LSU Tigers – No. 9
- Pitcher
- Born: October 4, 2005 (age 20)
- Bats: RightThrows: Right

Career highlights and awards
- College World Series champion (2025);

= William Schmidt (pitcher) =

American baseball player (born 2005)

William August Schmidt (born October 4, 2005) is an American college baseball pitcher for the LSU Tigers.

==Amateur career==
Schmidt grew up in Baton Rouge, Louisiana and attended Catholic High School. In Schmidt's senior season, he earned a record of 9–0, while having a 0.44 ERA and 102 strikeouts against 17 walks in 63 2/3 innings and led the team to a state championship in 2022 and 2024. His crucial role in the 2024 season yielded a national championship, where he pitched the Bears to victory in the final game.

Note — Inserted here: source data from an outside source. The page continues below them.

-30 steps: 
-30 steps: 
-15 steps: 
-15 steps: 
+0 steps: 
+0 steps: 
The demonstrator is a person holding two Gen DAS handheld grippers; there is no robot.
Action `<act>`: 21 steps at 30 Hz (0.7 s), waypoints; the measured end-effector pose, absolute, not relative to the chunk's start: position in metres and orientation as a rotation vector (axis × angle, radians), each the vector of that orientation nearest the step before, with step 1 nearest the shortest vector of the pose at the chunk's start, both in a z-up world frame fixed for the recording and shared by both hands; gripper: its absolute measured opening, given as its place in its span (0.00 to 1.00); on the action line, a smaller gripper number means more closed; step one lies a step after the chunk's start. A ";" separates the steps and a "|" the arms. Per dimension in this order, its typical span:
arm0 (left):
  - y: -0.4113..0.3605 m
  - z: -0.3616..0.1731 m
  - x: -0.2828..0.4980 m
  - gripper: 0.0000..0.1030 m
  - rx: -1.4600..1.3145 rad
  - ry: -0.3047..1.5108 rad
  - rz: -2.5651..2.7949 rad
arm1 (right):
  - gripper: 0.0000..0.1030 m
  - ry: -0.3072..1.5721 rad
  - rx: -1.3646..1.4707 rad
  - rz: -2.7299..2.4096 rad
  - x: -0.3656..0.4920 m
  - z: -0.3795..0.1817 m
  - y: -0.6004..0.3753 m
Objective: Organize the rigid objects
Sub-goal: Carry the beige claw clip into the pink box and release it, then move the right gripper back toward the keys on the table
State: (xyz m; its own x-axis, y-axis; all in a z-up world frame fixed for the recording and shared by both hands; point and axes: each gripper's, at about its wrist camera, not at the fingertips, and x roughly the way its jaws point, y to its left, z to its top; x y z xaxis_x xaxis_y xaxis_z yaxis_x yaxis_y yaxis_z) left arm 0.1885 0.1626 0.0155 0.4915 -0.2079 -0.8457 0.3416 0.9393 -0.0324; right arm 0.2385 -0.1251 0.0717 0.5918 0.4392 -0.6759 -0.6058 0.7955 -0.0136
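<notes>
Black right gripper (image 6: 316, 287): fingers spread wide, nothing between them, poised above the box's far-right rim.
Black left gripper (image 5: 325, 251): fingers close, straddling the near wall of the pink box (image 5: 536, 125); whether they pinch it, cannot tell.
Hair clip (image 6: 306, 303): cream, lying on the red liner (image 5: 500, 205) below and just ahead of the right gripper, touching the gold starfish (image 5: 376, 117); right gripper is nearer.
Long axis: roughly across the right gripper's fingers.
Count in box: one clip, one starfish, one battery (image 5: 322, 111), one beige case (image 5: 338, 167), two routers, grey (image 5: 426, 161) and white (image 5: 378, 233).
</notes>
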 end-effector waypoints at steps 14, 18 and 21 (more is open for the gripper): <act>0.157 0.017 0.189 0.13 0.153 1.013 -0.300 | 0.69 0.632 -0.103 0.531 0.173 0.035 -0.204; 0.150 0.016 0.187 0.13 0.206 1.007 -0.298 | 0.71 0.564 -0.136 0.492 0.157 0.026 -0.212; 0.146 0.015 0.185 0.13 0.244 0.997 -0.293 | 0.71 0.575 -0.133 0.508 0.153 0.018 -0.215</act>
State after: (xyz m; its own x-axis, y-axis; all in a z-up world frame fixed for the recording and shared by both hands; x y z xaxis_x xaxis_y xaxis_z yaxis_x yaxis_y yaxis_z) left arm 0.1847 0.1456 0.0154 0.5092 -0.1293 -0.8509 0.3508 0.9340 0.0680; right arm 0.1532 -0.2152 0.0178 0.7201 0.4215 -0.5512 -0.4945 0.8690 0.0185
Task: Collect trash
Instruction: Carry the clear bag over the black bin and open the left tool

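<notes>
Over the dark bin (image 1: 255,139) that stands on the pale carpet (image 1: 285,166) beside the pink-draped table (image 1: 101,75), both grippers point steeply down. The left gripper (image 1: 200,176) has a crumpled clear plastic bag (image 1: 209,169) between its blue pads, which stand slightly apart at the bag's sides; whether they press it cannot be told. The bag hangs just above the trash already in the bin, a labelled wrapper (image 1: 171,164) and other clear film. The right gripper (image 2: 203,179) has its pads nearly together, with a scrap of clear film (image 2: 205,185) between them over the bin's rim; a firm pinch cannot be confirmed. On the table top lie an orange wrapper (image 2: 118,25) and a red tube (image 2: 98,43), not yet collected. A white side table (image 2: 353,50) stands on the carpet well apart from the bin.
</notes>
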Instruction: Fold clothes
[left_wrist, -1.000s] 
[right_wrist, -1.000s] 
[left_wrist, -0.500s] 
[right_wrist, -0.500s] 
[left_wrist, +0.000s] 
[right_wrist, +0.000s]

Throughout his high school career, Schmidt was coached by Tyler Naquin, pitching coach for the Catholic High Bears, who significantly contributed to his development. He was projected as a late first-round pick in the 2024 Major League Baseball draft, but would later withdraw from the draft and would enroll at LSU. Coming out of high school, he was the No. 1 ranked right hand pitching draft prospect, No. 1 ranked in Louisiana and No. 5 ranked overall.

In 2025, during his freshman season, Schmidt posted a 7–0 record with a 4.73 ERA over 32.1 innings pitched. As a member of the LSU Tigers, he was part of the team that won the 2025 Men's College World Series.